Humboldt County is looking into getting new voting machines ahead of the 2020 March primary election. The current system has been in use since 2009, and some machines that are geared toward helping voters with disabilities have been in use since 2006. Kelly Sanders, Humboldt County’s clerk/recorder/registrar of voters, told the Outpost today that she is hoping the new machines will be in Humboldt before the year’s end.
“We are drafting the proposals right now and we are hoping to have that finished in the next couple weeks,” Sanders said. “Once we have a vendor in place we will work out a timeline to receive the equipment.”
On Feb. 27, California Secretary of State Alex Padilla announced that counties statewide must update their voting machines in order to “strengthen the security of California’s election infrastructure.” There are currently three companies in California that are approved by the California Secretary of State’s office to sell voting systems in the state. The approved systems are Dominion Voting Inc.’s Democracy Suite 5.2 Voting System, the County of Los Angeles’ Voting Solutions for all People Tally 1.0, and the HART InterCivic Verity Voting 3.0.1.
The state is chipping in $134.3 million dollars to help pay for the costs. In order to receive the full amount of funding, counties must “provide a dollar-for-dollar match.” Sanders said Humboldt County was allocated $542,000 and currently has $356,000 to match — bringing the total amount possible to be spent on a new voting system to $712,000. Sanders said the current machines were already reaching the end of their life and that manufacturers stopped making certain parts for them, making repairs difficult.
On June 5, 2017, The Intercept published a memo from the National Security Agency stating Russian military intelligence used a spear-phishing campaign to hack into VR Systems, a Florida-based voting systems vendor. (Phishing is the most basic form of “hacking” where an email is sent from an outside source asking employees to update their passwords so the “hackers” can obtain usernames and passwords from naive employees.) VR Systems provided Hart InterCivic, the maker of Humboldt’s current voting system, with electronic poll books. So, Humboldt voters were hacked and the county is replacing the systems? Not exactly.

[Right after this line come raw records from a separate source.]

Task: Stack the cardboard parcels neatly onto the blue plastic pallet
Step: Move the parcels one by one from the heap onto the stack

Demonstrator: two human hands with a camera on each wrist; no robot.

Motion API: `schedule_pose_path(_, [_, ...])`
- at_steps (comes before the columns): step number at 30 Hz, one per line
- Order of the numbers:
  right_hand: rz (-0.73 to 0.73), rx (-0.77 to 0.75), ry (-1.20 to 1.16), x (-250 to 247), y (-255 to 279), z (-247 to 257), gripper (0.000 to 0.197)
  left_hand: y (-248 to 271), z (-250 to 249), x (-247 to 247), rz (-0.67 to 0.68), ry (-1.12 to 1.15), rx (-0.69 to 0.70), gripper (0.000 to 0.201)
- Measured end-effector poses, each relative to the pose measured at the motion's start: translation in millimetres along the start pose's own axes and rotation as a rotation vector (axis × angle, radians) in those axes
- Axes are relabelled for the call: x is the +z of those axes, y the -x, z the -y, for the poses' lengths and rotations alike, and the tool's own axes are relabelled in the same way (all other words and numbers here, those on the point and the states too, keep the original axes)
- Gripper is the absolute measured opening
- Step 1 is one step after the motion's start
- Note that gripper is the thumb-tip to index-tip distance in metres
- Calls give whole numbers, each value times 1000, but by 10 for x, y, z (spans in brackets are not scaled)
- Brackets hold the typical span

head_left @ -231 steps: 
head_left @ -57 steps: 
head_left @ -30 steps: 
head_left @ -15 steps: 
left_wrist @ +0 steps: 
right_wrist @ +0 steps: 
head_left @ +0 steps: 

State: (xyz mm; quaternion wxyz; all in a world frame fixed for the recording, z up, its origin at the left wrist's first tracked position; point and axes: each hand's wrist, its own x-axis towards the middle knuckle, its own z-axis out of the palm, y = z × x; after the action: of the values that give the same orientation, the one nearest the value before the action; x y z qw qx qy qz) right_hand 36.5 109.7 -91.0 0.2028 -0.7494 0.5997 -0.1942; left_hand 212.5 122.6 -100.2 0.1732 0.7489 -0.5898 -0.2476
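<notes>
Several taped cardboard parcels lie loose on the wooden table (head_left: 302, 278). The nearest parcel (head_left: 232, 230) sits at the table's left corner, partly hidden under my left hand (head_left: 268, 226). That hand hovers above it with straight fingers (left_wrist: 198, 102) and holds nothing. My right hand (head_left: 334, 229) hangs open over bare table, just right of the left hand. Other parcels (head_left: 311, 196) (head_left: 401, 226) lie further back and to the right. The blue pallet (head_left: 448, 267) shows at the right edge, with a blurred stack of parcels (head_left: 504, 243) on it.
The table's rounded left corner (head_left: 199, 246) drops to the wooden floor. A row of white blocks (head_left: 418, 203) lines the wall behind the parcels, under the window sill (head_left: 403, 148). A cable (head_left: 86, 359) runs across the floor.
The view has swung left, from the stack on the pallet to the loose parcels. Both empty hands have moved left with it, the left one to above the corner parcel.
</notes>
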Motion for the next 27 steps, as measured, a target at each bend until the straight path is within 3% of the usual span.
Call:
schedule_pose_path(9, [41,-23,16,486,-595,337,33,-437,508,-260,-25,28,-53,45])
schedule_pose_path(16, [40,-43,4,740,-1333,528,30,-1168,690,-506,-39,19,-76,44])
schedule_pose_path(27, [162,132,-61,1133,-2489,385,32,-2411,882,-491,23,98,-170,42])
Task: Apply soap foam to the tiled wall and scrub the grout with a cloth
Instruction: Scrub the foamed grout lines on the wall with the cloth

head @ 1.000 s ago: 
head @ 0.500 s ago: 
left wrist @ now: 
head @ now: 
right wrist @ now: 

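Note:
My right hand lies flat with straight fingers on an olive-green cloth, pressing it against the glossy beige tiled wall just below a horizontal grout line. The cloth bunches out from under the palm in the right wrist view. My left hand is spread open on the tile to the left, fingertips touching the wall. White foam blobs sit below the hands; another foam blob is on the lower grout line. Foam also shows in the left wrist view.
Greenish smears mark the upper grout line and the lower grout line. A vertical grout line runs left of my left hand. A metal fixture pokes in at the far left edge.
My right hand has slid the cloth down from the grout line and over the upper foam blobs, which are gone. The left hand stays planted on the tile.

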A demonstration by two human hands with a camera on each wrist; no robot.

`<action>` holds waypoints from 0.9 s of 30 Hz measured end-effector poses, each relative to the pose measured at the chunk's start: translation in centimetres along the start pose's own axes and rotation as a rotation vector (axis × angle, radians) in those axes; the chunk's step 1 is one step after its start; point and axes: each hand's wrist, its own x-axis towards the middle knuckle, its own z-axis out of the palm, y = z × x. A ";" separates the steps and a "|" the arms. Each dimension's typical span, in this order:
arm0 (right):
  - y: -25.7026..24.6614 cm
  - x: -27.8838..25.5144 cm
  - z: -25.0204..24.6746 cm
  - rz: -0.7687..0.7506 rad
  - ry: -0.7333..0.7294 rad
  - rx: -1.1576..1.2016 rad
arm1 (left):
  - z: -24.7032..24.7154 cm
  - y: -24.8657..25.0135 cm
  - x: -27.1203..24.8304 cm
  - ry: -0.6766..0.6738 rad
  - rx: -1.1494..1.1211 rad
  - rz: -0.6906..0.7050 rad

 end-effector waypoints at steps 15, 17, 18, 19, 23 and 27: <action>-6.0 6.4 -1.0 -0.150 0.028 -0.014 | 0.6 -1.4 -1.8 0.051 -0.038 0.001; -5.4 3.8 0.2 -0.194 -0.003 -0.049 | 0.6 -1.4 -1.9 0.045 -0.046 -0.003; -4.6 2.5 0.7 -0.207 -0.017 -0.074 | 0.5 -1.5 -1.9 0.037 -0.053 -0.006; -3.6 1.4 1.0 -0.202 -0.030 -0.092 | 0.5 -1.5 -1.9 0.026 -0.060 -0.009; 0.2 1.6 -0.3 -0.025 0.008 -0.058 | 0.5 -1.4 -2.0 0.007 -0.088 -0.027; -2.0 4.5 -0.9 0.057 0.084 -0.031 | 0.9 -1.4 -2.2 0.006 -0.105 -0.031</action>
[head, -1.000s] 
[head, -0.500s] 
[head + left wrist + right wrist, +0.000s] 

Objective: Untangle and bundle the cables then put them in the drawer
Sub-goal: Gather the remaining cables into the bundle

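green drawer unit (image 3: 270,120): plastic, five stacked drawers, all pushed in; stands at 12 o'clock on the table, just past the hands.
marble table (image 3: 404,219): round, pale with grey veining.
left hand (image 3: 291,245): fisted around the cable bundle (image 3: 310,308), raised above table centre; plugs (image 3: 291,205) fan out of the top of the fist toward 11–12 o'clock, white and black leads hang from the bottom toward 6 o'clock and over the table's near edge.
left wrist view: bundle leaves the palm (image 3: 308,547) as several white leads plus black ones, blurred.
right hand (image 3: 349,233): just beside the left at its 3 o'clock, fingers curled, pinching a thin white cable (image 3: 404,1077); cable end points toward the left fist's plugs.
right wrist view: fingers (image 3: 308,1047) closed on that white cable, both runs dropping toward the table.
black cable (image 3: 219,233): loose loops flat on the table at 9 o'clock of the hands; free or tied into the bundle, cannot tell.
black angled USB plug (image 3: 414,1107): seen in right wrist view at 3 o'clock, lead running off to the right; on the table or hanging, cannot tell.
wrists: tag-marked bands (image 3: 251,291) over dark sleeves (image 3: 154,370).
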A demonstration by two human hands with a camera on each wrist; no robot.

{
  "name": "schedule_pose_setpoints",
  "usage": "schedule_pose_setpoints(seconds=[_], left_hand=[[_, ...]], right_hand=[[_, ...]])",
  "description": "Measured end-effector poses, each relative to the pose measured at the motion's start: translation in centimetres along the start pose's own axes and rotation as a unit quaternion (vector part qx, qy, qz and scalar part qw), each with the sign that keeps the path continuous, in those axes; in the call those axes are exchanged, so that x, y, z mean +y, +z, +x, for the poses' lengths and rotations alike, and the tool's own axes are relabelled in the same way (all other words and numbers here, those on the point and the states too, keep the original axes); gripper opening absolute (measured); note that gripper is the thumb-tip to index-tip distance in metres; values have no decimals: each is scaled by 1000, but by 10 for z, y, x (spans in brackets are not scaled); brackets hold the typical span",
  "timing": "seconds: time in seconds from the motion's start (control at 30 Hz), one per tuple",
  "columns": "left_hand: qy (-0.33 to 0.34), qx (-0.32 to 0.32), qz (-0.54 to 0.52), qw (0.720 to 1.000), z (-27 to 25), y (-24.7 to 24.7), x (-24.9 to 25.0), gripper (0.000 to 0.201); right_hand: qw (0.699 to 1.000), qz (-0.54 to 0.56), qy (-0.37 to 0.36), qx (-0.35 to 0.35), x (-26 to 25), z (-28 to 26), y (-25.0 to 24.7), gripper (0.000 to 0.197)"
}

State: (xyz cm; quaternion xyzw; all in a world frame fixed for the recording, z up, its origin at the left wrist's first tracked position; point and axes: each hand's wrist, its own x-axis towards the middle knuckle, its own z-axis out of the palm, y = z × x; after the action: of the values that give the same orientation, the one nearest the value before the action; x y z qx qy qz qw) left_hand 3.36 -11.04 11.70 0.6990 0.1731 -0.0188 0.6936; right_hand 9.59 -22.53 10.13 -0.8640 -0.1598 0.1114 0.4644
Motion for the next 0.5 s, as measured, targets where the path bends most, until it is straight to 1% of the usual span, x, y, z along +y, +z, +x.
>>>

In an interview with the Bay Area News Group, Sanders said there is no evidence Humboldt County received any of the emails in question. In the interview with the Outpost Sanders reiterated that voting security is the utmost of importance for Humboldt voters.
“There’s a number of things we do to ensure machines aren’t tampered with and one of the things is that the machines are not connected to the internet,” Sanders said. “The machines are all freestanding and are very hard to tamper with them. We have very strict chain of custody standards as well. Before they leave the elections office they have tamper-proof seals on them and are verified before they are opened to accept ballots.”
Wes Rishel is the technical lead for the Elections Transparency Project— a project that started in Humboldt in June 2008 and utilizes the right to view all ballots cast in a race to perform a citizen recount after every election in the county. Rishel has been a part of ETP since 2016, when he was looking for a project to get involved in after he retired. Rishel acknowledged that everything ETP does is unofficial and no laws require outside oversight, but added oversight helps with voter confidence.
“The fact that we have the ability to go out and look at particular races and look at the number of people that voted helps with people’s assuredness,” Rishel said. “Even in the best of times people are always going to be suspicious of an election if it didn’t go the way they thought it would, and these aren’t the best of times.”
ETP’s role in oversight quickly grew to prominence in November 2008, when it found errors in the number of ballots cast during that year’s election cycle. ETP, known then as the Humboldt County Transparency Project, found 197 mail-in votes had been dropped from the final ballot count. The problem was due to a programming error, and a new system of voting machines were purchased in the following year. Rishel said there are a number of things counties can do to ensure voter confidence, but the first step involves transparency.
“Step one is to always have available to independent third parties true copies of the ballots,” Rishel said. “That step goes a long way towards calming the waters.”